[Opening Available data section]
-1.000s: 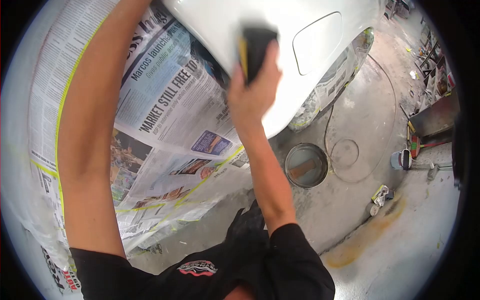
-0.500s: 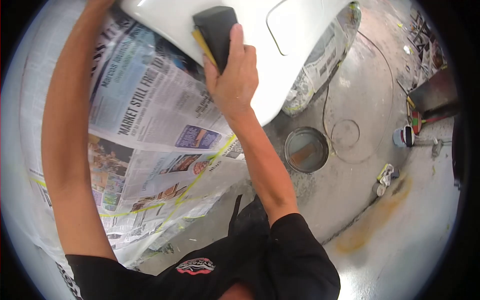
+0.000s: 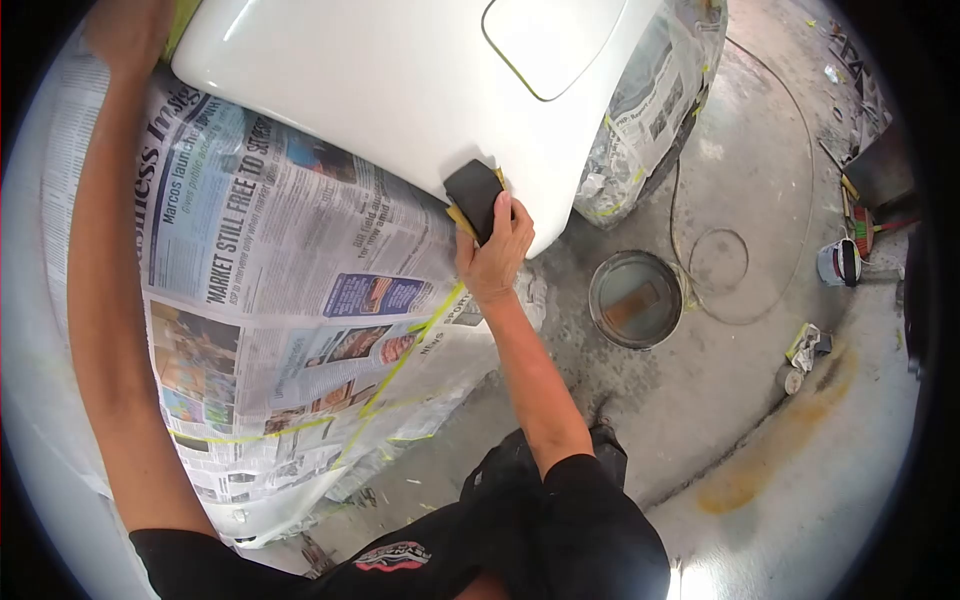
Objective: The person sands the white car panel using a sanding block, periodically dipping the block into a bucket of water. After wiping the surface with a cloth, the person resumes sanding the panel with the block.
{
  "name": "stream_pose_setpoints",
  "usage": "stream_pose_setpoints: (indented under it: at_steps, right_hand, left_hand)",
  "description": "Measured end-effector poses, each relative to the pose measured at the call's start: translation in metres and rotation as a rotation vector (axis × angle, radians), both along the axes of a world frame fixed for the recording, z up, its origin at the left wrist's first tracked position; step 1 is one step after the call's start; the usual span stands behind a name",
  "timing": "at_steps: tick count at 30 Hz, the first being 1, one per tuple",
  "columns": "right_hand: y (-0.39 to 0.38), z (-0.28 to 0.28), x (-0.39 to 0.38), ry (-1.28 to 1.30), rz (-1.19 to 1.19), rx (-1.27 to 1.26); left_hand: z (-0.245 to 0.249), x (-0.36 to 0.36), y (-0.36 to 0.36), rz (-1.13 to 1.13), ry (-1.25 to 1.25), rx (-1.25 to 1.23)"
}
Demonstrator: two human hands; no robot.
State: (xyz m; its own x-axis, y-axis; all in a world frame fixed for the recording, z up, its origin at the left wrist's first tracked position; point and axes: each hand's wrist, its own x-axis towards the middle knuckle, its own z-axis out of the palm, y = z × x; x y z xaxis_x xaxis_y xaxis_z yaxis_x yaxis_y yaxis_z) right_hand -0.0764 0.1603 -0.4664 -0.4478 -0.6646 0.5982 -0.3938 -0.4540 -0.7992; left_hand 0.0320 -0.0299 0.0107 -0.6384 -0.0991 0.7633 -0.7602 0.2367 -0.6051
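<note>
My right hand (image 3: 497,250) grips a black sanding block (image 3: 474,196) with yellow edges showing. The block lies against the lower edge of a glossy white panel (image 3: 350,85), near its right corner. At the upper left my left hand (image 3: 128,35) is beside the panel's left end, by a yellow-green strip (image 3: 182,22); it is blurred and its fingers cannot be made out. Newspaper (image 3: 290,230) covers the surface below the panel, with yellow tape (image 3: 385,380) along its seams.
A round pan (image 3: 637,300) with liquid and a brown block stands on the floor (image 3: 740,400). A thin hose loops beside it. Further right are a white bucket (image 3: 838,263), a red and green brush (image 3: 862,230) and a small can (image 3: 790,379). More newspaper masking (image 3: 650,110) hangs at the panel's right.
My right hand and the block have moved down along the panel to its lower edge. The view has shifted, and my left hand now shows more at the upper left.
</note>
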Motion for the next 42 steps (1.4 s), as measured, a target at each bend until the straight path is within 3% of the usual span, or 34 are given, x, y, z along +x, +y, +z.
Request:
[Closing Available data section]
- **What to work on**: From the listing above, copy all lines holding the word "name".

- **Answer below**:
  "name": "stream_pose_setpoints",
  "description": "Measured end-effector poses, each relative to the pose measured at the call's start: translation in metres and rotation as a rotation vector (axis × angle, radians), both along the axes of a world frame fixed for the recording, z up, its origin at the left wrist's first tracked position; step 1 is one step after the call's start; the usual span stands behind a name",

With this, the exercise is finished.